Vinilos viejos comoinvestigación decampoDIARIO · PLANETA GAYFOLK

El Rastro de Madrid, ciertas tiendas de barrio, algunas librerías de viejo en pueblos pequeños. Ahí se compran los vinilos que sostienen buena parte del oído del proyecto. No por coleccionismo ni por estética retro. Por investigación.

Un vinilo de una orquesta olvidada de los años sesenta cuenta más sobre la historia del pop en español que cualquier documental. Enseña cómo se grababa entonces, cómo se maquetaban las portadas, qué producciones costaban dinero y cuáles se hacían con lo justo, qué convenciones se daban por hechas y ya no se dan.

Enseña también cuánta música muy buena se ha perdido por no encajar en el canon. Bandas regionales, cantantes locales, discos únicos que apenas vendieron y ahora aparecen en cajas por dos euros. Escuchar esa música desprejuiciadamente descubre autores que la crítica oficial nunca situó y que hoy podrían iluminar cualquier proyecto contemporáneo.

Cura además de una idea peligrosa. La idea de que hoy se hace peor música que antes. Escuchando cualquier época se encuentra la misma proporción: mucha música regular, unas pocas obras maestras, alguna joya rara. Cambia el sonido, no la proporción. Esa lección quita ansiedad a cualquier autor contemporáneo.

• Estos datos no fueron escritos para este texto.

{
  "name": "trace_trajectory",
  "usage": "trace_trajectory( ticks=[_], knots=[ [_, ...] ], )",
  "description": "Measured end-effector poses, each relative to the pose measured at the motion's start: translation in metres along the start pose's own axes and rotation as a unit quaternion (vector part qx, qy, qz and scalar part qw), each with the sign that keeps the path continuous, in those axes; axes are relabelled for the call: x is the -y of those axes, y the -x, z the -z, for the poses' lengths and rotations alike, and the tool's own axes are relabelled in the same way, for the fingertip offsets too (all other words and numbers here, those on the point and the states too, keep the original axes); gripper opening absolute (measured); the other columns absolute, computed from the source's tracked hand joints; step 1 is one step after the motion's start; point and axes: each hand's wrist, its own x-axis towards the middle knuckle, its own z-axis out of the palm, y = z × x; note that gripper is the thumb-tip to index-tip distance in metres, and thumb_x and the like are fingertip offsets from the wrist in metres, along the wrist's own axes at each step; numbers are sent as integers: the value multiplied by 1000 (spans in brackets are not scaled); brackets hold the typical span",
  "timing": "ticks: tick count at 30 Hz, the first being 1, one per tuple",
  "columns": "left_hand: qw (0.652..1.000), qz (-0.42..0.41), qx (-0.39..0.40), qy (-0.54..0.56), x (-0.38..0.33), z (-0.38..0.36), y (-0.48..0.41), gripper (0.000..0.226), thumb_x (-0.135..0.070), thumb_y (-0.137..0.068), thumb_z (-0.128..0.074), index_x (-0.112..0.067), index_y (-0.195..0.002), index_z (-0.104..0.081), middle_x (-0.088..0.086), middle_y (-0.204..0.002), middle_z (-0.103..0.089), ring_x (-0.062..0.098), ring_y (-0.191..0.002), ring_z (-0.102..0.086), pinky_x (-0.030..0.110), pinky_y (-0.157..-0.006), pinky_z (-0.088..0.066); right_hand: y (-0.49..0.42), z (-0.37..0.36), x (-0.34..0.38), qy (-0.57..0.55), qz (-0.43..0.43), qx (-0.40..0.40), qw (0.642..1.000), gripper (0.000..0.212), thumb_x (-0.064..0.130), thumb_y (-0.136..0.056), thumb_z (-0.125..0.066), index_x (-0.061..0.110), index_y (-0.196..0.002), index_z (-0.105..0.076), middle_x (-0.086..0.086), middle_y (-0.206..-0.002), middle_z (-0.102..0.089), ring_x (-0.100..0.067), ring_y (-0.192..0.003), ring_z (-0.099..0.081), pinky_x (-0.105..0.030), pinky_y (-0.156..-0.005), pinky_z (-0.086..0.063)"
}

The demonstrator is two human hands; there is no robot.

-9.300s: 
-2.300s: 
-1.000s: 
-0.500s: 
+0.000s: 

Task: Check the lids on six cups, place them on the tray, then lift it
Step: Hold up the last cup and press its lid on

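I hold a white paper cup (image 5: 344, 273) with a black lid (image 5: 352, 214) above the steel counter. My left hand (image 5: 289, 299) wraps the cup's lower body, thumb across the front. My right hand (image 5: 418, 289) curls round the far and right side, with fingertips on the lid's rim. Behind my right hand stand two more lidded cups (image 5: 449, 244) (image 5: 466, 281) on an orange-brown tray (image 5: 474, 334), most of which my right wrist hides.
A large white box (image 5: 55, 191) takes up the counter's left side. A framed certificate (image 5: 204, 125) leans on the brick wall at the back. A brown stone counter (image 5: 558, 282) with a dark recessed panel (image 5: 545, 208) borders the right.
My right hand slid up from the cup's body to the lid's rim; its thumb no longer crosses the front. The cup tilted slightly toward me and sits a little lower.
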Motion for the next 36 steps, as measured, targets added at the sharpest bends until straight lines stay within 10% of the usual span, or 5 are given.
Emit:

Los vinilos son, además, materia física. Sostener un disco en la mano, leer los créditos en letra pequeña, mirar la cara del músico en la contraportada, cambia la manera en que se escucha lo que suena en el plato. Introduce respeto por procesos que las plataformas actuales han vuelto invisibles.

El proyecto no reivindica el vinilo como formato exclusivo. Lo utiliza como archivo abierto. Un archivo desde el que se puede aprender casi todo lo que la industria contemporánea ha decidido olvidar.